Copy out every line in the entries below that includes "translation".

Dataset entries:
== == ==
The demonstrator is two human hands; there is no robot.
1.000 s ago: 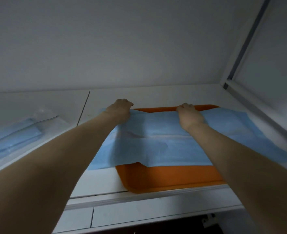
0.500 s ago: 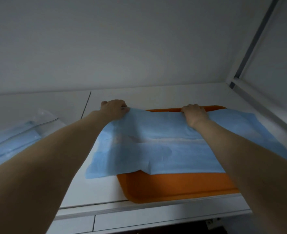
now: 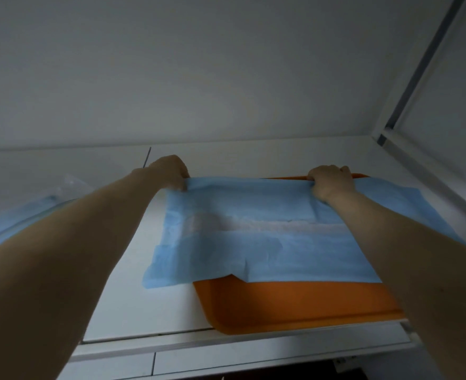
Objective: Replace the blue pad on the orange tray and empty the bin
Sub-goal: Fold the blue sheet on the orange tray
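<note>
Both hands work at the far edge of the blue pad (image 3: 253, 231), which lies spread over the orange tray (image 3: 294, 303) on the white bench (image 3: 144, 311). The left hand (image 3: 171, 171) has its fingers curled over the pad's far left corner and grips it. The right hand (image 3: 331, 182) is closed in the same way on the far edge, near the tray's back rim.

The pad does not sit square. Its left side overhangs the tray and rests on the bench, its right side runs out past the tray, and a broad near strip of orange is uncovered. A folded flap shows along the near edge.

Likely faults from here:
- Uneven pulling by the two hands would skew the sheet further or set a crease across it.
- The material looks thin, so a hard tug at a pinched corner could tear it.
- The tray's near rim lies close to the bench's front edge, and dragging the pad toward the person might carry the tray with it.
- The flap, if left, would leave part of the tray bare.

A clear packet (image 3: 34, 212) of blue sheets lies at far left. The bin is not in view.
</note>
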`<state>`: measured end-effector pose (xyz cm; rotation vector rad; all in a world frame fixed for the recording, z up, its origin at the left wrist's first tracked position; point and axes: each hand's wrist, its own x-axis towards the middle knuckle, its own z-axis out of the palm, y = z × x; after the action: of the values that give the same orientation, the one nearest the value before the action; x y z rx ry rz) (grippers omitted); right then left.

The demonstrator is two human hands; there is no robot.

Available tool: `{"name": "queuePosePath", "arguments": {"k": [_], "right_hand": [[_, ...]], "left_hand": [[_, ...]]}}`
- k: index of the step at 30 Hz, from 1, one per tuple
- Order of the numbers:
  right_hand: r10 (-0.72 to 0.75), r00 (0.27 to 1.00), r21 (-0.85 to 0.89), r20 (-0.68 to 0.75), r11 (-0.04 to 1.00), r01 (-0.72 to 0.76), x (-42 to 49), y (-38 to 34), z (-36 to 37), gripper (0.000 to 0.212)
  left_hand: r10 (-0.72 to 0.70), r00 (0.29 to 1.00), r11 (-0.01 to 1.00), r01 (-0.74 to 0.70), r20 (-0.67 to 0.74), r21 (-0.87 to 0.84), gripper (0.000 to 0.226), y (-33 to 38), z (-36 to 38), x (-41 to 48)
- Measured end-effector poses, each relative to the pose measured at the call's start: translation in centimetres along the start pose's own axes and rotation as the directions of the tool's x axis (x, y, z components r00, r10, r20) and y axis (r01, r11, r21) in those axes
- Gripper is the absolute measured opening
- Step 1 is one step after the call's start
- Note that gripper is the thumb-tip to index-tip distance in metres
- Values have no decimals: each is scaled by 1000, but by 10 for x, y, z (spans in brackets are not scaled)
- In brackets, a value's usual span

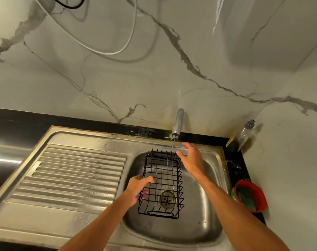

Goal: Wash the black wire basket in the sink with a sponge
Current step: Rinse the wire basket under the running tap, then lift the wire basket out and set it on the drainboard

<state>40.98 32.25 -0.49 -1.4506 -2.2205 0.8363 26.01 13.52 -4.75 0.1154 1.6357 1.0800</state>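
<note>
The black wire basket (162,183) is occupying the middle of the steel sink (204,223), running from 12 to 6 o'clock. It is an open-topped cage of thin glossy rods with an oval loop at each short end, and the drain (167,199) is showing through its floor. The left hand (136,187) is gripping its 9 o'clock wall, fingers curled round the wires. The right hand (191,160) is hovering flat with straight fingers at the basket's 1 o'clock corner, where the tap (178,124) is running a thin stream. A green sponge (246,197) is lying in a red bowl (260,194) at 3 o'clock.
</note>
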Motion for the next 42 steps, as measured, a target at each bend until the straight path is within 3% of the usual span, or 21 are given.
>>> {"name": "queuePosePath", "arguments": {"k": [5, 10, 19, 23, 27, 31, 34, 38, 42], "right_hand": [[-228, 973, -181, -33, 959, 218, 44, -22, 18, 42], [-157, 987, -96, -42, 984, 153, 69, -26, 32, 53], [-225, 972, -93, -71, 971, 218, 101, -9, 59, 28], [-275, 954, -129, -124, 957, 259, 98, -12, 55, 28], [-234, 949, -89, -210, 971, 220, 91, -9, 51, 30], [-18, 962, 138, -274, 989, 57, 92, -3, 50, 10], [77, 973, 285, -218, 958, -12, 90, -8, 41, 3], [101, 994, 446, -37, 892, -74, 84, 0, 23, 19], [96, 991, 495, 90, 860, -128, 49, 15, 2, 23]], "left_hand": [[11, 1000, 1000, -11, -5, -27, 98, 12, 0, 6], [-6, 1000, 1000, 6, 24, -2, 94, 11, -2, 13], [-18, 1000, 999, 17, 16, 39, 80, 14, -5, 22], [-19, 1000, 999, 19, 12, 39, 95, 14, -5, 23], [-13, 999, 999, 12, 40, 35, 89, 17, -1, 22], [-2, 999, 999, 0, 45, 40, 90, 20, 3, 19], [6, 1000, 999, -7, 20, 37, 91, 21, 5, 18], [16, 1000, 999, -16, 9, 33, 73, 24, 7, 11], [33, 999, 999, -33, 3, 29, 82, 28, 10, -2]]}}
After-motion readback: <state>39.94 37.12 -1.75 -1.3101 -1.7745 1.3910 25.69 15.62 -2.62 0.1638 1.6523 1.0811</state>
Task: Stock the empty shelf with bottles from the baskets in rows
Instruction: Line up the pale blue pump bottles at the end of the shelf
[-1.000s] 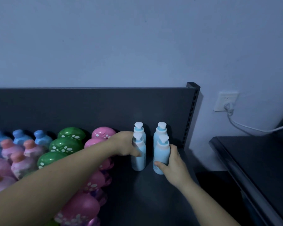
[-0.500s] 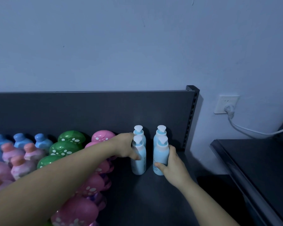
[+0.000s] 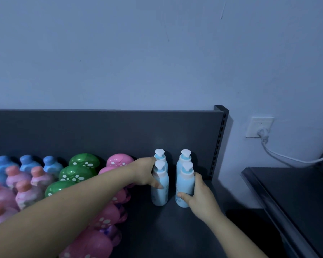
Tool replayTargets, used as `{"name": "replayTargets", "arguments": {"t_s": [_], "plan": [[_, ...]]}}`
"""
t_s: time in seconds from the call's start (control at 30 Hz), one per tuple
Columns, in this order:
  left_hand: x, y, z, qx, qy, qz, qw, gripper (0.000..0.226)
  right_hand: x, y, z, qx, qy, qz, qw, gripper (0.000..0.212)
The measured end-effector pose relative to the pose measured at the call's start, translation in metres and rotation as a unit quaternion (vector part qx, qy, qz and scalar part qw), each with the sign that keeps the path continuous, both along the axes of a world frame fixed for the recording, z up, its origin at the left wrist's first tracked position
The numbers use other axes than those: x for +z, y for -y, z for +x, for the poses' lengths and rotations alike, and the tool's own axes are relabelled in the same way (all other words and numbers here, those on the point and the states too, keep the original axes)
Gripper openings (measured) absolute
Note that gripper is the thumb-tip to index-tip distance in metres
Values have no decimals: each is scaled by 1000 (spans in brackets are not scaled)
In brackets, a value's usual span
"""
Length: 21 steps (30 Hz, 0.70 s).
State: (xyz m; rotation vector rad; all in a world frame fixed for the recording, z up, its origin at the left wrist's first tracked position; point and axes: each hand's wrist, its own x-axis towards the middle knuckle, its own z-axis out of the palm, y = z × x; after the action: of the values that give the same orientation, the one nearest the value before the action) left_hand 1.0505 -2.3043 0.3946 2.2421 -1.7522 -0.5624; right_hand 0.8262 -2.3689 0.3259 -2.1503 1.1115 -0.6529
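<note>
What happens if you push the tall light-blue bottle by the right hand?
The tall, narrow light-blue plastic bottle probably tips easily on its small base. Its smooth round body might roll. The right hand grips it low, likely steadier.

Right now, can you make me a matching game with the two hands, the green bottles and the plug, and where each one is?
Things
1. left hand
2. right hand
3. green bottles
4. plug

Places
A. in the wall socket
B. grips the front right bottle
C. just left of the pink spotted bottles
D. grips the front left bottle

Pairs: 1-D, 2-B, 3-C, 4-A
</note>
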Motion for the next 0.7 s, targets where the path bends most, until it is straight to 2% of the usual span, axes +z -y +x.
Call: {"name": "replayTargets", "arguments": {"t_s": [0.33, 0.7], "plan": [[0, 2, 3, 2, 7, -7, 1000, 68, 1, 1, 5, -16, 6, -3, 1000, 72], [7, -4, -3, 8, -14, -18, 1000, 59, 6, 0, 4, -16, -1, 3, 1000, 70]]}}
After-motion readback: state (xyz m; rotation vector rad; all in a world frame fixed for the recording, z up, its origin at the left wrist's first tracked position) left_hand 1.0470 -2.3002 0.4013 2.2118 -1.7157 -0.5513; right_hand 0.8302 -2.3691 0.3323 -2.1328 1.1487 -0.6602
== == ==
The completed task:
- Measured end-effector poses, each relative to the pose measured at the call's start: translation in centimetres along the start pose's own axes and rotation as the directions of the tool's x axis (x, y, z components r00, r10, r20) and y axis (r01, r11, r21) in those axes
The measured end-effector pose relative to the pose measured at the call's start, translation in metres and rotation as a unit quaternion (vector part qx, qy, qz and scalar part qw), each with the sign that keeps the path continuous, both along the axes of a world frame fixed for the recording, z up, its origin at the left wrist's first tracked position

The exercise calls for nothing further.